◆ Work required ◆
All of the data is to be restated word for word.
Start of Dataset extract
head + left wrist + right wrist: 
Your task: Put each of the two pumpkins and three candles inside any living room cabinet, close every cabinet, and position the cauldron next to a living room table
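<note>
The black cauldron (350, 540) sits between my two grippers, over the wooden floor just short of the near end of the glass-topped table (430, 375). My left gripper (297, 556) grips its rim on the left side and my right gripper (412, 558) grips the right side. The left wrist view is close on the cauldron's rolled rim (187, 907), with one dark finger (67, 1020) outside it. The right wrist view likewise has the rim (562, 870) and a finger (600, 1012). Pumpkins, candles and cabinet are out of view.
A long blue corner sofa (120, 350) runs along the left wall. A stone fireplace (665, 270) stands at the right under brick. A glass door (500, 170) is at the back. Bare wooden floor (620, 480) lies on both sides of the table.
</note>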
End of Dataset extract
◆ Output for this task ◆
head + left wrist + right wrist: 
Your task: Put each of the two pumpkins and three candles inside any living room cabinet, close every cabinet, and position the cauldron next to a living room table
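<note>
The black cauldron (350, 540) sits between my two grippers, over the wooden floor just short of the near end of the glass-topped table (430, 375). My left gripper (297, 556) grips its rim on the left side and my right gripper (412, 558) grips the right side. The left wrist view is close on the cauldron's rolled rim (187, 907), with one dark finger (67, 1020) outside it. The right wrist view likewise has the rim (562, 870) and a finger (600, 1012). Pumpkins, candles and cabinet are out of view.
A long blue corner sofa (120, 350) runs along the left wall. A stone fireplace (665, 270) stands at the right under brick. A glass door (500, 170) is at the back. Bare wooden floor (620, 480) lies on both sides of the table.
</note>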

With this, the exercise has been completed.